• Task to complete
Please give the data again in full, exactly as it reads.

• Provided records
____________

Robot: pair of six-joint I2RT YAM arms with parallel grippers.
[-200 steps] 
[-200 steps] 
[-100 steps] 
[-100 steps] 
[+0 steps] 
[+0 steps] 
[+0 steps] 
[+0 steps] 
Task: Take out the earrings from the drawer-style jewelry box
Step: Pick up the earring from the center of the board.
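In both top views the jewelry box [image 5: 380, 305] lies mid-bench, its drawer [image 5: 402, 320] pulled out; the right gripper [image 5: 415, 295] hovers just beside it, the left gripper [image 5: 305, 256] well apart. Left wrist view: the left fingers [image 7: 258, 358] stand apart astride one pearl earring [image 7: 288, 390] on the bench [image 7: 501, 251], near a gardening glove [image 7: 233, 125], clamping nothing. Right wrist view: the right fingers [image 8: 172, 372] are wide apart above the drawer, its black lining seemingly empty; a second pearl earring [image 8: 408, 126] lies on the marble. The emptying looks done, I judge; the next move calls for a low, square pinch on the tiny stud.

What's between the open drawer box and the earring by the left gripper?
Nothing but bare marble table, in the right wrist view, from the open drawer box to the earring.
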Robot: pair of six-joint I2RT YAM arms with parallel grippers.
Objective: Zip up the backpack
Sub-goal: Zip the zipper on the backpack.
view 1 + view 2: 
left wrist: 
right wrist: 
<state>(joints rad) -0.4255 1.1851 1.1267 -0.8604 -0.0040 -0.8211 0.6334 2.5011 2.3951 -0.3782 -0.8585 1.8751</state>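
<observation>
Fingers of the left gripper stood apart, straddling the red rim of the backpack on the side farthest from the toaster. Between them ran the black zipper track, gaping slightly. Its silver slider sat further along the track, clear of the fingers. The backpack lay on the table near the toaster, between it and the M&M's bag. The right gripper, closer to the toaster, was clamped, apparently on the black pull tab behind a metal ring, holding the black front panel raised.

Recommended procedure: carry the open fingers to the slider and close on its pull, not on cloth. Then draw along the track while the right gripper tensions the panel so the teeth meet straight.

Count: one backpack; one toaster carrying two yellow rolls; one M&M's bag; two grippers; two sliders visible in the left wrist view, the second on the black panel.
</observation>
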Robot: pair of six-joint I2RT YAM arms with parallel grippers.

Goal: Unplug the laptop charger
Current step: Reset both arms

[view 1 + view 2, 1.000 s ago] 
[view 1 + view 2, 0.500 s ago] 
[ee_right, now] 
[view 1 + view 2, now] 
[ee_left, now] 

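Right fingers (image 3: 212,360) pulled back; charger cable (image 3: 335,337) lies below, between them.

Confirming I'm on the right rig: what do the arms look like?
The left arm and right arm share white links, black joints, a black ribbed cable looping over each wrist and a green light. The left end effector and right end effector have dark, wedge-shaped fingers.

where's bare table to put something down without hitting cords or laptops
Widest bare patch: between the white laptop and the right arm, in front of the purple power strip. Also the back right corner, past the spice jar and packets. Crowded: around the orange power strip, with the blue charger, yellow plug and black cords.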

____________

• Result
Robot: pair of six-joint I2RT YAM arms with parallel grippers.
[-200 steps] 
[-200 steps] 
[-100 steps] 
[-100 steps] 
[+0 steps] 
[+0 steps] 
[+0 steps] 
[+0 steps] 
Task: Take out the earrings from the drawer-style jewelry box
Step: Pick up the earring from the center of the board.
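In both top views the jewelry box [image 5: 380, 305] lies mid-bench, its drawer [image 5: 402, 320] pulled out; the right gripper [image 5: 415, 295] hovers just beside it, the left gripper [image 5: 305, 256] well apart. Left wrist view: the left fingers [image 7: 258, 358] stand apart astride one pearl earring [image 7: 288, 390] on the bench [image 7: 501, 251], near a gardening glove [image 7: 233, 125], clamping nothing. Right wrist view: the right fingers [image 8: 172, 372] are wide apart above the drawer, its black lining seemingly empty; a second pearl earring [image 8: 408, 126] lies on the marble. The emptying looks done, I judge; the next move calls for a low, square pinch on the tiny stud.

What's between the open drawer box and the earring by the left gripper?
Nothing but bare marble table, in the right wrist view, from the open drawer box to the earring.
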Robot: pair of six-joint I2RT YAM arms with parallel grippers.
Objective: Zip up the backpack
Sub-goal: Zip the zipper on the backpack.
view 1 + view 2: 
left wrist: 
right wrist: 
<state>(joints rad) -0.4255 1.1851 1.1267 -0.8604 -0.0040 -0.8211 0.6334 2.5011 2.3951 -0.3782 -0.8585 1.8751</state>
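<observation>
Fingers of the left gripper stood apart, straddling the red rim of the backpack on the side farthest from the toaster. Between them ran the black zipper track, gaping slightly. Its silver slider sat further along the track, clear of the fingers. The backpack lay on the table near the toaster, between it and the M&M's bag. The right gripper, closer to the toaster, was clamped, apparently on the black pull tab behind a metal ring, holding the black front panel raised.

Recommended procedure: carry the open fingers to the slider and close on its pull, not on cloth. Then draw along the track while the right gripper tensions the panel so the teeth meet straight.

Count: one backpack; one toaster carrying two yellow rolls; one M&M's bag; two grippers; two sliders visible in the left wrist view, the second on the black panel.
</observation>
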Robot: pair of six-joint I2RT YAM arms with parallel grippers.

Goal: Unplug the laptop charger
Current step: Reset both arms

[view 1 + view 2, 1.000 s ago] 
[view 1 + view 2, 0.500 s ago] 
[ee_right, now] 
[view 1 + view 2, now] 
[ee_left, now] 

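Right fingers (image 3: 212,360) pulled back; charger cable (image 3: 335,337) lies below, between them.

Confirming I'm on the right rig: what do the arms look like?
The left arm and right arm share white links, black joints, a black ribbed cable looping over each wrist and a green light. The left end effector and right end effector have dark, wedge-shaped fingers.

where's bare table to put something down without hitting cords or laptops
Widest bare patch: between the white laptop and the right arm, in front of the purple power strip. Also the back right corner, past the spice jar and packets. Crowded: around the orange power strip, with the blue charger, yellow plug and black cords.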

Apart from this answer, nothing more is required.